Un conocido de Invernalia, de cuyo nombre no quiero acordarme, me recomendó El crack poco después de fallecer Alfredo Landa. Añadió, para darle más énfasis al consejo, sabiendo que Garci es un apellido que tengo prohibido por el psiquiatra, que en la película salía Ponferrada, subcapital de estos reinos, quizá la ciudad de cincuenta mil habitantes menos filmada del mundo, compartiendo el podio con alguna de Nigeria, o de Bolivia. ¿Ponferrada?, le pregunté. ¿Estás seguro? ¿En una de Garci? Que sí, hostia, que sí, que la he visto y sale, o la mencionan, ya no me acuerdo...



       Meses después de su recomendación, encuentro el humor y el hueco para ver El crack. ¿Ponferrada? Al principio de la película, en el despacho del detective Areta, se presenta un señor que dice provenir de allí, con el diario ABC bajo el brazo. Cuenta que está buscando a su hija desaparecida en los Madriles, seducida a buen seguro por algún hippy de la movida, un drogota de esos que votan a los socialistas. Anuncia que se va a quedar en la capital por unos días, arreglando unos negocios, y que espera noticias prontas de la descarriada. Y hasta ahí, en esa sucinta línea de guión, llega la histórica aparición de Ponferrada en El crack. Ni un flashback explicativo, ni un recuerdo feliz del atormentado padre, quizá en el parque del Plantío, o en el del Temple, compartiendo el solecito con su hija todavía no perdida. Nada volvemos a saber de estas verdes tierras, de esta apartada comarca de la remota provincia del brumoso noroeste. Los espectadores ya sólo saldremos de Madrid - fotografiado hasta la extenuación en planos “homenajeados” de Manhattan- para darnos una vueltecica por Nueva York, donde se ajustarán las cuentas finales entre el bueno de Areta y los malosos de las finanzas. 

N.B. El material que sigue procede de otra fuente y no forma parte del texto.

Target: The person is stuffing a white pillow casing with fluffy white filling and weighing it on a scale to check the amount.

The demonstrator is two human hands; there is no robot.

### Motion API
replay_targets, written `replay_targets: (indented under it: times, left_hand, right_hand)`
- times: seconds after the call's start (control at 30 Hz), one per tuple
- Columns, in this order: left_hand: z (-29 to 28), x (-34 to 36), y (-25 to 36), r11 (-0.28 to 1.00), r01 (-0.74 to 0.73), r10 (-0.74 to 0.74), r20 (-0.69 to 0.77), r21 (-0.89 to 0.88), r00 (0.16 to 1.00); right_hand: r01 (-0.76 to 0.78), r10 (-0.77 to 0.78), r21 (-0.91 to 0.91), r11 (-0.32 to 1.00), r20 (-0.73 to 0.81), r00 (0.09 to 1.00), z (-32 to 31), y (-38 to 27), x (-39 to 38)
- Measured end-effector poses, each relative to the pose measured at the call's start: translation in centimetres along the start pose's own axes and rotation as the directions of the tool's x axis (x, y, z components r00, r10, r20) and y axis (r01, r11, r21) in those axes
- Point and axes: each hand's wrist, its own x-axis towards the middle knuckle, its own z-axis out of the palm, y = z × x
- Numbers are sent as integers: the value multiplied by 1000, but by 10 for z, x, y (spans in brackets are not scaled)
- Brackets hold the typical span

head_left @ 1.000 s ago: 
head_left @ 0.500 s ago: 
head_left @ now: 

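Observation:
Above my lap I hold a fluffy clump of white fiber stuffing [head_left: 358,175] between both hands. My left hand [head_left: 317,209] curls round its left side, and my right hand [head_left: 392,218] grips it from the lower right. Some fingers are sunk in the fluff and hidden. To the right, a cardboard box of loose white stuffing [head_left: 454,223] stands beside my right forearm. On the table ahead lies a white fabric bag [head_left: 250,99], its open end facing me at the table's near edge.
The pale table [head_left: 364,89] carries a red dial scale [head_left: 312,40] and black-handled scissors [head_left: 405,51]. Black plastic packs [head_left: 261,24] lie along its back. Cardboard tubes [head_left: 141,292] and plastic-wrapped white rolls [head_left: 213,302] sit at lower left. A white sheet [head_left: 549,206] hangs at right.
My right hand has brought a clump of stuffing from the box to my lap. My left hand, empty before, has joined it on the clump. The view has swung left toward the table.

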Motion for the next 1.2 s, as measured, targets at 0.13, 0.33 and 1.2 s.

            Garci, por esta época, era un acróbata joven que aún mantenía el equilibrio en la cuerda de la cursilería, y le salían unas películas apañadas, que treinta años después todavía aguantan un visionado sin sonrojarse. Y sin sonrojarnos. Estas películas se han convertido, además, en testimonios muy valiosos de una España que parece distar mil años y sin embargo yo mismo viví, sin móviles, sin internet, sin televisiones privadas, con adultos llenando las salas de cine gigantescas. Con José María García subido el púlpito nocturno de la cadena SER -¡qué recuerdos, oh dioses del tiempo!-, dándole caña a Pablo Pablito Pablete. Qué jabato. Faltaba algo más de una década para que Garci se cayera del caballo camino de Gijón y se pegara una hostia de impresión, y se convirtiera, tras la convalecencia, en un ultracentrista moderado, en un lacayo sonriente de la hiena del bigote, y la cursilería antes contenida se hiciera dueña absoluta de su cerebro, y le negara la capacidad del raciocinio a la hora de filmar. De Canción de cuna para acá, Garci ya sólo gusta a las sexagenarias, a los pedantes, a los cultos de derechas, sobre todo a estos últimos, que presumen de ser los únicos entendidos de su poesía visual, de su literatura estomagante, de su cine complejísimo y cojonudo, no como esos rojos de mierda que sólo se emocionan con los diálogos del teatro lorquiano. Los de ese maricón.